This week, the Federal Reserve (FED) will hold its annual meeting with a pessimistic attitude towards inflation.
Last year, officials attending a high-level event hosted by the Kansas City Fed in Jackson Hole, Wyoming, discussed the highest inflation since the 1970s.
After pushing interest rates to their highest in decades, Fed officials face another difficult task: Controlling inflation with a policy that is appropriate without causing major disruptions to other economic factors.

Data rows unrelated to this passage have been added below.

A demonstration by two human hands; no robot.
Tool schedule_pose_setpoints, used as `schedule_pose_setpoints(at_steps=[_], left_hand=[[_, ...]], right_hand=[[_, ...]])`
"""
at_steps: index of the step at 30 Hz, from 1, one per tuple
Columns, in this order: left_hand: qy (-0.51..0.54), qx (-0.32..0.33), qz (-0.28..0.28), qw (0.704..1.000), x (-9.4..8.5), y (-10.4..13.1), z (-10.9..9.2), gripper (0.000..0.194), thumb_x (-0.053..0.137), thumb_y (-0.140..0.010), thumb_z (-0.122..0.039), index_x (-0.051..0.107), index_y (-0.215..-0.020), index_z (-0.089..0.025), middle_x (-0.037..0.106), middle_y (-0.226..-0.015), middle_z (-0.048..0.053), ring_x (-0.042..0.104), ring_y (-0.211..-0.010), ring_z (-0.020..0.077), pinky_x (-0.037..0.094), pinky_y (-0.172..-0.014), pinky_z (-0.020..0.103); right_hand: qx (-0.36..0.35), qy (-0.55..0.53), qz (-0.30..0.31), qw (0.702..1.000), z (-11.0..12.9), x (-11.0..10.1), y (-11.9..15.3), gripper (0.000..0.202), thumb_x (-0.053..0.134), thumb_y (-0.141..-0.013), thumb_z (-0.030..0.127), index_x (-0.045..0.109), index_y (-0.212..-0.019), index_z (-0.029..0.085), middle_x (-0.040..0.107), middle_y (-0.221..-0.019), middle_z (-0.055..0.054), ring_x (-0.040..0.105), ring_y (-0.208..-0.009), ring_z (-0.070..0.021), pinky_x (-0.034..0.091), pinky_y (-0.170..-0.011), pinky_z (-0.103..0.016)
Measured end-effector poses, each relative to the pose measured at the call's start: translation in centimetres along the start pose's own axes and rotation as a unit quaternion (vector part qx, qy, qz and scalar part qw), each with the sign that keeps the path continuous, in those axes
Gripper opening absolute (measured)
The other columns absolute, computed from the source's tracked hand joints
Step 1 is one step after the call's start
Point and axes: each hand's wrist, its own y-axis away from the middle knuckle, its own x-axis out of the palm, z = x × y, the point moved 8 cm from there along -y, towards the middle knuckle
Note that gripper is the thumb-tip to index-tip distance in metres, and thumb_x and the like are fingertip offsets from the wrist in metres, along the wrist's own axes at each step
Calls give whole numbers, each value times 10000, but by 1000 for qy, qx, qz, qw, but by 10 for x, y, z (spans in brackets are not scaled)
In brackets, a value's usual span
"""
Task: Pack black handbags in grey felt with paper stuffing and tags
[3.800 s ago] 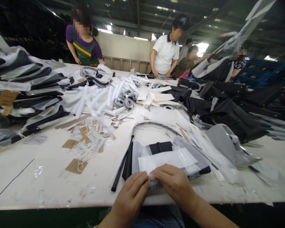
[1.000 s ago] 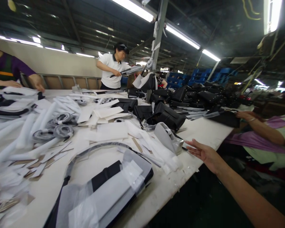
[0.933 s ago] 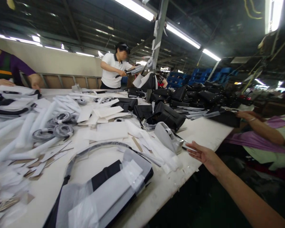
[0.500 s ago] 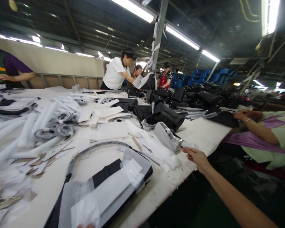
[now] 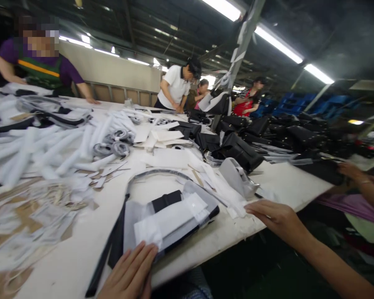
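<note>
The left hand lies flat with its fingers straight and close together at the near edge of the desk, its fingertips touching the near corner of the wrapped black bag; the bag lies just beyond the hand, flat on the desk, covered in clear film and white paper, with its long black strap running down past the hand's left side and a grey loop curving away behind it; the right hand reaches out to the right, palm down, fingers stretched and close together, its fingertips at the white paper strips by the desk's edge, holding nothing; the grey tape dispenser stands just beyond those fingertips; the bag lies well to the left of the right hand; black bags are heaped farther back; a co-worker's hand rests at the far right.
</note>
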Motion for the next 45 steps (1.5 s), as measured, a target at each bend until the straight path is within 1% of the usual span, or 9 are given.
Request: schedule_pose_setpoints(at_steps=[5,7,10,14,20,27,34,38,45], left_hand=[[-8,-60,58,996,-8,-10,-9,543,485,-870,-101,529,-1407,-162,571,-1438,9,540,-1324,220,515,-1066,396],[6,-75,68,995,-7,-10,-10,573,467,-855,-71,513,-1420,-158,567,-1442,21,522,-1342,238,540,-1037,438],[29,-92,71,993,-6,-9,-10,596,463,-842,-62,503,-1429,-152,564,-1445,49,498,-1362,258,533,-1046,473],[53,-106,73,990,-5,-8,-10,622,465,-808,-53,514,-1421,-151,560,-1448,64,498,-1360,261,520,-1060,481],[64,-107,54,991,-8,-12,-7,653,441,-767,-35,518,-1409,-123,590,-1413,44,519,-1340,251,533,-1042,466],[119,-126,41,984,-6,-6,-3,702,438,-718,-5,516,-1404,-130,588,-1416,38,466,-1385,230,472,-1113,438],[125,-150,3,981,-10,-3,2,597,477,-738,-37,602,-1310,-152,549,-1434,133,480,-1366,253,486,-1095,424],[109,-115,-26,987,-14,-7,-2,547,481,-739,-46,632,-1259,-129,638,-1315,124,506,-1333,246,461,-1116,418],[82,-94,8,992,-6,-11,-6,669,445,-682,-33,589,-1326,-149,685,-1215,92,531,-1287,253,473,-1075,443]], right_hand=[[-186,-186,190,946,149,41,-49,108,629,-945,219,736,-958,202,741,-837,-44,684,-765,-137,498,-713,-214],[-216,-243,267,907,188,63,-64,130,655,-930,261,745,-887,178,723,-762,-45,665,-714,-136,483,-684,-217],[-244,-255,362,863,217,103,-85,192,718,-873,345,755,-821,164,697,-690,-29,634,-638,-126,458,-627,-211],[-285,-157,426,844,227,149,-111,203,736,-841,391,761,-833,189,706,-697,-1,622,-610,-111,402,-576,-202],[-374,30,442,815,243,183,-131,142,736,-808,358,764,-792,220,740,-705,-5,622,-630,-143,303,-547,-251],[-374,91,501,775,247,202,-137,117,752,-802,341,793,-846,241,750,-702,-1,587,-611,-130,261,-518,-249],[-386,159,506,755,254,213,-135,210,740,-808,450,803,-855,255,749,-696,-18,597,-613,-144,251,-511,-265],[-386,232,517,728,263,218,-136,235,733,-811,453,809,-858,235,758,-724,-47,634,-651,-175,263,-504,-273],[-410,279,518,697,273,230,-136,214,793,-752,414,804,-831,215,742,-678,-39,652,-626,-187,342,-524,-272]])
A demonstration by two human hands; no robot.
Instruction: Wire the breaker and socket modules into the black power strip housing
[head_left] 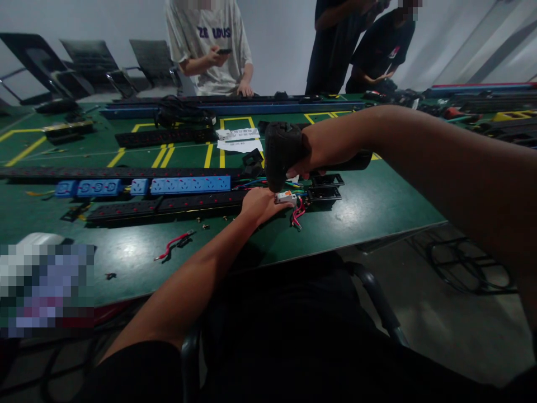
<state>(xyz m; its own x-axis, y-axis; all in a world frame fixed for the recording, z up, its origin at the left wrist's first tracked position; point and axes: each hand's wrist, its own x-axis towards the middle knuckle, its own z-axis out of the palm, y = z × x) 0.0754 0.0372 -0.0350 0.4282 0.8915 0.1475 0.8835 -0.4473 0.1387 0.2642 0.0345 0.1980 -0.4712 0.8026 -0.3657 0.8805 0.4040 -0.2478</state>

The Fed, the European Central Bank (ECB) and the Bank of England (BOE) are among those still considering raising their benchmark interest rates as the effects of previous tightening remain unclear. The specter of a slowdown in economic growth looms, while internal views on the outlook are increasingly fractured. Going forward, these authorities will also have to figure out how long to keep rates high to ensure price pressures do not flare up again.
In the US at least, the Fed may be nearing the end of its rate hikes in its inflation war. The ECB is also considering a pause, while the BOE still expects further tightening.
“Most of the tightening has been to undo the damage from the previous loose policy,” said Joseph Gagnon, a former senior Fed official. “So it’s only in the last few rate hikes that they’ve really tightened. They’re being very careful about the path forward.”
Officials have begun to describe the risks facing the U.S. economy as “two-fold.” Inflation concerns remain high, but over-tightening could hurt consumers and businesses. These concerns have been amplified by China’s recent economic troubles, as well as banking sector strains in the U.S.
But even as inflation and manufacturing have declined, along with tightening financial conditions, the US labor market has remained strong so far.
Raghuram Rajan, former governor of the Reserve Bank of India, described the recent data as “a bit problematic”.
“The fact that the labor market is still so strong makes you a little worried that the final leg down to the 2% target could be really long,” he said.